The banking clouds rose ponderously upon the hilltops, blacking out the twilight with an abruptness which must have held deep significance for men less occupied. But the dominant overcast of their minds was the coming of the sheriff. For many of them it was far more ominous than any storm of nature.

The bar filled to overflowing. No one cared to gamble. There would have been no room for them, anyway. Even Diamond Jack showed no inclination to pursue his trade. Perhaps this was the most significant feature of all.

His was a weighty word thrown in the balance of public opinion. Perhaps this was the result of his well-understood shrewdness. At any rate he never failed to find a ready audience for his opinions, and to-night his opinions were strongly and forcefully declared. Beasley listened to him with interest, and smiled as he observed him moving about amongst the crowd drinking with one, treating another, his tongue never idle in his denunciation of sheriffs, and all those who called in their aid. It almost seemed as if the man was acting under orders, orders, perhaps inspired by a subtler mind, to disguise the real source whence they sprang.

The gambler was truly a firebrand, and so well did he handle his people, so well did he stir them by his disgust and righteous horror at the employment of a sheriff in their midst, that by nine o'clock the camp was loud in its clamor for retribution to be visited upon those who had brought such a terror into their midst.
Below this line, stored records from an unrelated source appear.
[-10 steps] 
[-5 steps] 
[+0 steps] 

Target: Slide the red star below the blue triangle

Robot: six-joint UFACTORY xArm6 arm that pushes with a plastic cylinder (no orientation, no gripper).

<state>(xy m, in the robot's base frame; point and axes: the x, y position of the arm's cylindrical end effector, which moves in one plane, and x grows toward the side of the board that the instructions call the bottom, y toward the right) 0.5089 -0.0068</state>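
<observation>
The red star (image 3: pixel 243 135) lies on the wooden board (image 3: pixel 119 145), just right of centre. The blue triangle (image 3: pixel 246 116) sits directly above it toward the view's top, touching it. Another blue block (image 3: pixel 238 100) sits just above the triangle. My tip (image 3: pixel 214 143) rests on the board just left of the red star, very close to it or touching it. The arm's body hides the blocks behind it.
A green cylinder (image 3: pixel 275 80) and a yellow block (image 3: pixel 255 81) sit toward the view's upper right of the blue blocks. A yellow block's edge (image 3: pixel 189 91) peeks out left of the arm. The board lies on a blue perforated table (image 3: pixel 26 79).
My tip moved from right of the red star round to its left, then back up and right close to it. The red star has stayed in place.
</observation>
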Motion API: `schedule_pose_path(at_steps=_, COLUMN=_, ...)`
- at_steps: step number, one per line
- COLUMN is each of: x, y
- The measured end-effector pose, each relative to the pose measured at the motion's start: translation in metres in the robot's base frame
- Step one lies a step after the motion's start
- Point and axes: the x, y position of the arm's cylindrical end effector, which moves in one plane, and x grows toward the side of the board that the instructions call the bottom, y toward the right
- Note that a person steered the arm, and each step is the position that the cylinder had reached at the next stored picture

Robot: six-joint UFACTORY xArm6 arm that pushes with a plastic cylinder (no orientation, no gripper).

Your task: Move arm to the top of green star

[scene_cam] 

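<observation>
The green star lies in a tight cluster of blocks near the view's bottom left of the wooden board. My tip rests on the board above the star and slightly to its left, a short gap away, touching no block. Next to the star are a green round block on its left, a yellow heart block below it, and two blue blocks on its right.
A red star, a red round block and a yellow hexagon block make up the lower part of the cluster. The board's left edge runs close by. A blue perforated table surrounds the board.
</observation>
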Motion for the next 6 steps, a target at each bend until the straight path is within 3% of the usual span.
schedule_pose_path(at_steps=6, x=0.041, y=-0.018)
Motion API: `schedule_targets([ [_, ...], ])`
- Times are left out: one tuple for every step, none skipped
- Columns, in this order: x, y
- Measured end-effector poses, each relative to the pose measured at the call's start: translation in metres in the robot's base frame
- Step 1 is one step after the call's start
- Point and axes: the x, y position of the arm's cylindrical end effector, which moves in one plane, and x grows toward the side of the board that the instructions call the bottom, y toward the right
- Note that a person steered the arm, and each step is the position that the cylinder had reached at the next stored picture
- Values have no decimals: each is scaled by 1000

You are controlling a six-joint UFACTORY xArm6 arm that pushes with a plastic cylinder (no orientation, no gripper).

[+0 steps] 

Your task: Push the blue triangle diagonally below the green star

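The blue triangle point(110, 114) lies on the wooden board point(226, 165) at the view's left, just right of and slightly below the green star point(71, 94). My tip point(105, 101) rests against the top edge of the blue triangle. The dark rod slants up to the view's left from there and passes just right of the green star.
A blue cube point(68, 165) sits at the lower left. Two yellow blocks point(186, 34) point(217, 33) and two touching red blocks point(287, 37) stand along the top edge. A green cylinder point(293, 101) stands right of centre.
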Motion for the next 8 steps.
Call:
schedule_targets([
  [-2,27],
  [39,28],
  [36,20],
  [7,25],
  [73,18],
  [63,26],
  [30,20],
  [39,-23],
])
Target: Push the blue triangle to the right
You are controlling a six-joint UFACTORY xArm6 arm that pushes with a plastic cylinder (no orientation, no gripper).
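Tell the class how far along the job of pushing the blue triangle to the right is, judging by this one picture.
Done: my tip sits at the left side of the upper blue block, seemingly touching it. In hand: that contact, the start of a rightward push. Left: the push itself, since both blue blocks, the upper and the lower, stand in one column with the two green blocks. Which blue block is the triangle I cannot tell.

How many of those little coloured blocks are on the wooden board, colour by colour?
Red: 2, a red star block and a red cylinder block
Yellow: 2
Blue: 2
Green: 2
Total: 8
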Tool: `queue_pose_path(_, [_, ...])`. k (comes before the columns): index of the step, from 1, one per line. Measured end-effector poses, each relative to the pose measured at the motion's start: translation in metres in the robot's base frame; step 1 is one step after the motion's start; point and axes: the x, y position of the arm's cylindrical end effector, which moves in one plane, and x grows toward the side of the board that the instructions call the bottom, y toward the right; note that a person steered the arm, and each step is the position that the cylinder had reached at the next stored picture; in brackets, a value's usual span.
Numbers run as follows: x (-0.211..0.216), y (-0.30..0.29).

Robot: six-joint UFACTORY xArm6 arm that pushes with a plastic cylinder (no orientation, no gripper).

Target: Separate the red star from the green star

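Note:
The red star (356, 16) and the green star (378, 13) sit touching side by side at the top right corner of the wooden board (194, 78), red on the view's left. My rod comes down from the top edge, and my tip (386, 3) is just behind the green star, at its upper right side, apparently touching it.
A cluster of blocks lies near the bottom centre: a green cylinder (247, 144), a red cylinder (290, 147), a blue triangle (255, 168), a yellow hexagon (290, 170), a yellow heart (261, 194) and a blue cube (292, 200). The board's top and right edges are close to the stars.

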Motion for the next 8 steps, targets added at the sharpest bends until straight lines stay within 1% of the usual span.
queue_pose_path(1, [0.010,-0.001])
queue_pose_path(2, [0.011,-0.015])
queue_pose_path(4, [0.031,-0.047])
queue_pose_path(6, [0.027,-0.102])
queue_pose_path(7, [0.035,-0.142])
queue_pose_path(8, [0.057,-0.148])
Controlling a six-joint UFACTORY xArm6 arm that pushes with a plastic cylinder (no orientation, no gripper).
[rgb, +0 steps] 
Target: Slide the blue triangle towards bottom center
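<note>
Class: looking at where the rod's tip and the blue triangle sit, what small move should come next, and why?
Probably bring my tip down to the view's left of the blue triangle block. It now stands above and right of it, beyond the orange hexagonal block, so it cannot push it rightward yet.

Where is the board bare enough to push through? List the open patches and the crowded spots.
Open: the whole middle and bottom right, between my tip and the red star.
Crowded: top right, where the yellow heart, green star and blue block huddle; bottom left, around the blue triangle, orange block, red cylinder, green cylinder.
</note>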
Beasley's amiability grew. His bartender watched it in amazement. But it oppressed him. His pessimism resented it. He hated joy, and the evidences of joy in others. There was real pleasure for him in Diamond Jack's hectoring denunciations. It was something which appealed to him. Besides, he could see the gambler was harassed, perhaps afraid of the sheriff himself. He even envied him his fear. But Beasley's satisfaction was depressing, and, as a protest, he neglected to overcharge the more drunken of their customers. Beasley must not have all the satisfaction.

But, as far as Beasley was concerned, the bartender was little better than a piece of furniture that night. His employer had almost forgotten his existence. Truth to tell, Beasley had lost his head in his disease of venom. One thought, and one thought only urged him. To-night, before the advent of the sheriff to seize upon the person of the hated Padre, he hoped, by one stroke, to crush the heart of Buck, and bow the proud head of the girl who had so plainly showed her dislike and contempt for him, in the dust of shame and despair.